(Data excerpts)
- - - -

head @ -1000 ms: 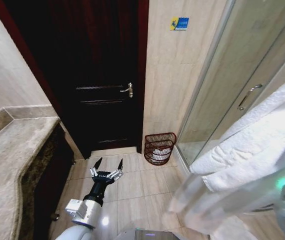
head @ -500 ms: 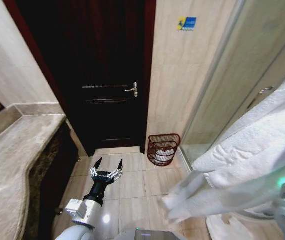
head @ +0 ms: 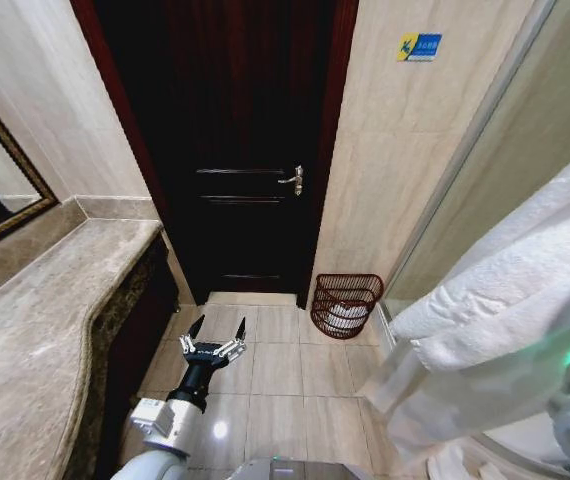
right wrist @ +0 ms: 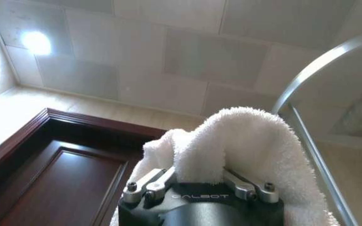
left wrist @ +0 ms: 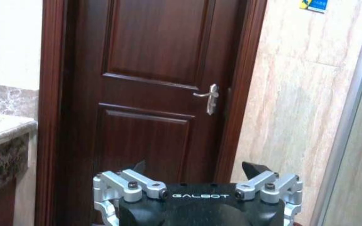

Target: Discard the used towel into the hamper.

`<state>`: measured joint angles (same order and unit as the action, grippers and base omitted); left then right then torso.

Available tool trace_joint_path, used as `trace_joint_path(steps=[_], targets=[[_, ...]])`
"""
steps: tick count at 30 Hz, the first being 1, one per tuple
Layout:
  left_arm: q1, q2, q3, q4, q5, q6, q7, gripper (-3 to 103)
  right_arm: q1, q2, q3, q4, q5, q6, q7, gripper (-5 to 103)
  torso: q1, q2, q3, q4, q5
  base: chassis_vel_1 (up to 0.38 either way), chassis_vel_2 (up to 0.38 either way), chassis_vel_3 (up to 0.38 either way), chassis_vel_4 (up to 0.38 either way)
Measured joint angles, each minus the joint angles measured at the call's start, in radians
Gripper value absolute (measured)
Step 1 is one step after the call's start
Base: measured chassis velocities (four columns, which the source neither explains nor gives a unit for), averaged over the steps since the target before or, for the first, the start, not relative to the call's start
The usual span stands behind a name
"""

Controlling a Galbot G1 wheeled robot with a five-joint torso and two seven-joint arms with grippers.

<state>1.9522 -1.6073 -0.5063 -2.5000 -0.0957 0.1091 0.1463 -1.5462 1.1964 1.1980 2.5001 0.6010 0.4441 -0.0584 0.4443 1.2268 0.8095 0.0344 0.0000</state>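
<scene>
White towel (head: 510, 300) aloft; wicker hamper (head: 346, 305) floor-standing.

1. The towel (head: 505, 300) is thick white terry cloth, fluffy and matt.
2. The hamper (head: 346, 304) is open-weave reddish-brown wicker or wire.
3. The door (head: 235, 150) is dark polished wood.
4. The floor (head: 295, 370) is glossy beige tile.
5. The counter (head: 35, 340) is mottled polished stone.
</scene>
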Motion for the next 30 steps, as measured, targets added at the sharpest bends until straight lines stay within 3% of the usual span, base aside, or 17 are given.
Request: trace_joint_path(steps=[16, 30], targets=[[0.0, 0.0, 0.0, 0.0, 0.0, 0.0, 0.0, 100, 0.047, -0.064, -0.044, 0.0, 0.028, -0.05, -0.011, 11, 0.0, 0.0, 0.0, -0.0001, -0.0002, -0.014, 0.012, 0.01, -0.014], [0.0, 0.0, 0.0, 0.0, 0.0, 0.0, 0.0, 100, 0.096, -0.11, -0.047, 0.0, 0.063, -0.073, -0.026, 11, 0.001, 0.0, 0.0, 0.0, 0.0, -0.134, 0.145, 0.143, -0.136]])
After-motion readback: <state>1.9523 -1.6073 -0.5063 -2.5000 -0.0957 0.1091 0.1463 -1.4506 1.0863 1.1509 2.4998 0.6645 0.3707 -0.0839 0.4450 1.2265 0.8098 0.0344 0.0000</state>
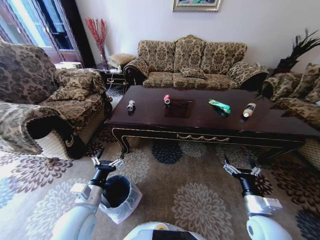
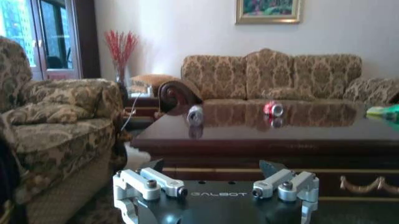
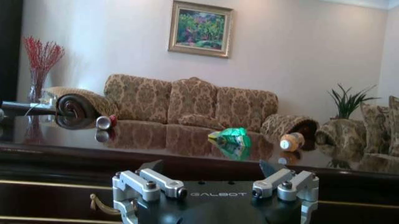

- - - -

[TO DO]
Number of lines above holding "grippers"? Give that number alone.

[WRITTEN SOLUTION]
2